US-Präsident George W. Bush gibt sich als Fundamentalist. Der Republikaner bekannte sich zur religiösen Verwurzelung seines Landes.


George W. Bush, 43. Präsident der USA
REUTERS

George W. Bush, 43. Präsident der USA

Washington - Religion und Gebet gehörten zur Tradition der USA. "Dies wird auch zum Standard meiner Regierung", sagte er beim Nationalen Gebetsfrühstück, einer alljährlichen Veranstaltung, in der für den US-Präsidenten gebetet wird.
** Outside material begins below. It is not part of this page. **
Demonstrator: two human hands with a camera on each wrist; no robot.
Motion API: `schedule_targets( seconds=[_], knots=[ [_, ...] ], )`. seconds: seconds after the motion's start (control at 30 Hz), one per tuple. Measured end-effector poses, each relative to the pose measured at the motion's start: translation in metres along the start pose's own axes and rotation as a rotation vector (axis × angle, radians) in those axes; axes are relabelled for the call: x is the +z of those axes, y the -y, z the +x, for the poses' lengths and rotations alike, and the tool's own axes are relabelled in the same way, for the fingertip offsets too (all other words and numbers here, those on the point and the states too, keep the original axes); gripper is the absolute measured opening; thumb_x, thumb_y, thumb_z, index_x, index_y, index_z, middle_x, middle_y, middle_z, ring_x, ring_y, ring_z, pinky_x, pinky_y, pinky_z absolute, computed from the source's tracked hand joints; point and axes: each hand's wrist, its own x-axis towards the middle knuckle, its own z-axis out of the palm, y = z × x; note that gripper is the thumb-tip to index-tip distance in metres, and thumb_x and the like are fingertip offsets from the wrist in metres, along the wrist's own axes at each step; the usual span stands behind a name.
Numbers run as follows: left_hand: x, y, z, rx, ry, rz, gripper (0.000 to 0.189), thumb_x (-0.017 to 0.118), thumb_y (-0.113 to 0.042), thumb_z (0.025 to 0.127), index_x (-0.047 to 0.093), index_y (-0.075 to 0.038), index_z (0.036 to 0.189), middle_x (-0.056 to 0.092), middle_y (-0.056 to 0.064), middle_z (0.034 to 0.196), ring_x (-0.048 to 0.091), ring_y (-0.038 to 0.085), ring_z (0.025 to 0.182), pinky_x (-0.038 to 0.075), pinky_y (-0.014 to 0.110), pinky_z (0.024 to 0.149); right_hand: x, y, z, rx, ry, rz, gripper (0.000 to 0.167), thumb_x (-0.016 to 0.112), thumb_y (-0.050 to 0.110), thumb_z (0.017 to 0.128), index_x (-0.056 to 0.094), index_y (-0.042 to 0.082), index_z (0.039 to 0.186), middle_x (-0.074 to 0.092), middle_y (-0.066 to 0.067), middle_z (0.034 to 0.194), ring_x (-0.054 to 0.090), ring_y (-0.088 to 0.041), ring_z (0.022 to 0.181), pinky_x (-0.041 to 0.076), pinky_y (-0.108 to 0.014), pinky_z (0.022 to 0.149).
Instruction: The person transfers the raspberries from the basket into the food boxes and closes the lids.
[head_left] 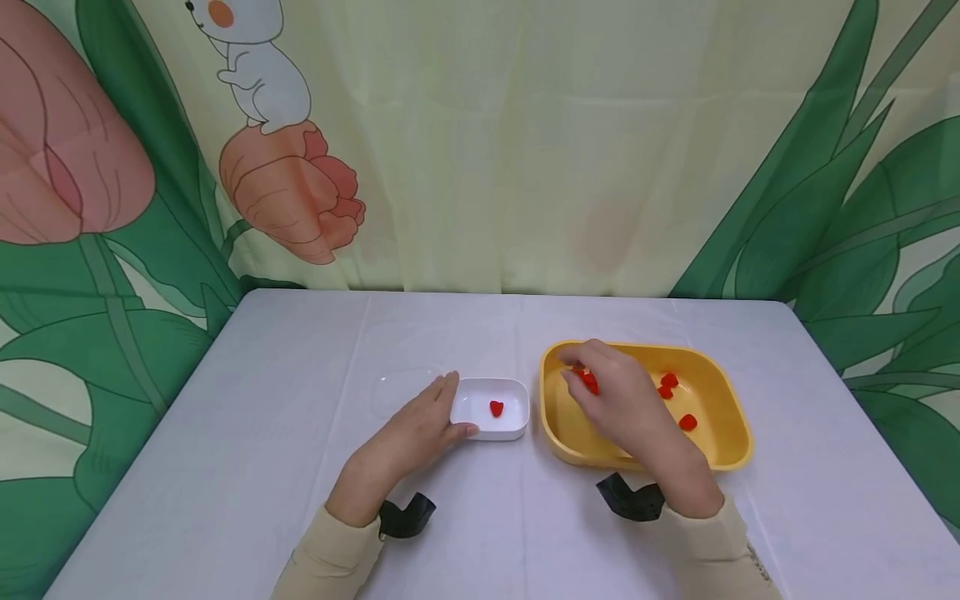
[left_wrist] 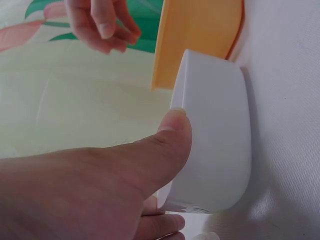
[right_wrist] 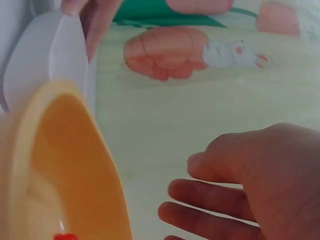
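Note:
At the left end of a small white box (head_left: 513, 421), my left hand (head_left: 422, 427) grips it, thumb on the near wall (left_wrist: 215, 140) and fingers around the left side. A small red heart-shaped piece (head_left: 497, 408) lies inside the box. Over the yellow tray (head_left: 731, 433) to the right hovers my right hand (head_left: 626, 404). Its fingers are parted and loosely bent, with nothing between them in the right wrist view. Red pieces (head_left: 687, 422) lie in the tray, and several more (head_left: 590, 382) show beside the right thumb. The hand hides part of the tray floor.
A clear, shallow lid-like piece (head_left: 401, 390) lies on the white-covered table (head_left: 435, 333) behind the left hand. The box and tray stand side by side with a narrow gap. Behind the table hangs a printed curtain (head_left: 510, 167). Black wrist mounts (head_left: 405, 517) sit under both wrists.

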Motion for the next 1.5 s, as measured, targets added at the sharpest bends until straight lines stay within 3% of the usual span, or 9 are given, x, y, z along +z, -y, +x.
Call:
schedule_targets(
  seconds=[0.43, 0.6, 0.93, 1.17, 1.5],
  knots=[
    [0.0, -0.001, 0.0, -0.024, 0.01, -0.012, 0.079, 0.068, -0.031, 0.094, 0.029, 0.009, 0.15, 0.036, 0.027, 0.154, 0.035, 0.041, 0.145, 0.035, 0.05, 0.116, -0.029, -0.022, -0.011, 0.12, 0.036, -0.005, 0.023, 0.07, 0.006, 0.09, 0.069, 0.002, 0.113, 0.07, -0.014, 0.109, 0.065, -0.031, 0.101, 0.057, -0.049, 0.088],
    [0.001, -0.002, 0.0, -0.032, 0.012, -0.016, 0.08, 0.068, -0.031, 0.093, 0.028, 0.008, 0.15, 0.035, 0.027, 0.154, 0.035, 0.041, 0.145, 0.035, 0.051, 0.116, -0.036, -0.031, -0.015, 0.192, 0.127, -0.021, 0.025, 0.071, 0.006, 0.089, 0.069, 0.002, 0.113, 0.07, -0.017, 0.112, 0.062, -0.034, 0.104, 0.057, -0.051, 0.089],
    [0.0, -0.003, 0.0, -0.039, 0.019, -0.015, 0.08, 0.067, -0.032, 0.094, 0.027, 0.007, 0.151, 0.034, 0.026, 0.155, 0.035, 0.04, 0.145, 0.034, 0.051, 0.117, -0.033, -0.046, -0.019, 0.244, 0.313, -0.082, 0.026, 0.076, 0.009, 0.086, 0.07, 0.003, 0.111, 0.069, -0.015, 0.111, 0.061, -0.033, 0.102, 0.056, -0.05, 0.087],
    [-0.001, -0.003, -0.002, -0.024, 0.008, -0.019, 0.078, 0.067, -0.03, 0.095, 0.029, 0.009, 0.15, 0.035, 0.027, 0.154, 0.035, 0.041, 0.145, 0.034, 0.051, 0.117, -0.028, -0.05, -0.021, 0.359, 0.469, -0.092, 0.022, 0.074, 0.011, 0.086, 0.07, 0.006, 0.107, 0.067, -0.01, 0.104, 0.057, -0.024, 0.092, 0.056, -0.041, 0.082],
    [-0.001, -0.004, -0.001, -0.026, 0.011, -0.018, 0.078, 0.067, -0.031, 0.094, 0.028, 0.009, 0.15, 0.035, 0.027, 0.155, 0.035, 0.041, 0.145, 0.034, 0.05, 0.117, -0.02, -0.056, -0.022, 0.437, 0.561, -0.112, 0.025, 0.076, 0.009, 0.084, 0.067, 0.006, 0.108, 0.061, -0.006, 0.09, 0.054, -0.022, 0.084, 0.051, -0.03, 0.07]
  ],
)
Kritiker haben dem neuen Präsidenten, einem Methodisten, vorgeworfen, mit religiös akzentuierten Initiativen die Trennung zwischen Staat und Religion zu verwischen.

Bei seiner ersten Kabinettssitzung ermahnte Bush seine Regierungsmannschaft aber auch zu Sparsamkeit und Moral. Jeder ausgegebene Dollar sei das Geld eines Steuerzahlers, daher müssten die Etats schlank ausfallen, sagte er in Begleitung von Außenminister Colin Powell und Verteidigungsminister Donald Rumsfeld. Bush betonte erneut, dass er höchste ethische Maßstäbe an seine Minister anlege.

Mehrere Kabinettsmitglieder fehlten bei der Sitzung, da sie vom Senat noch nicht bestätigt wurden, darunter der designierte Justizminister John Ashcroft und der designierte Handelsbeauftragte Robert Zoellick. Ashcroft, dessen Ernennung am heftigsten kritisiert wird, gilt als entschiedener Abtreibungsgegner. Einige Demokraten werfen ihm zudem Rassismus vor. Dennoch wurde nicht damit gerechnet, dass der Senat bei seiner Sitzung am Donnerstag die Bestätigung Ashcrofts verweigern wird.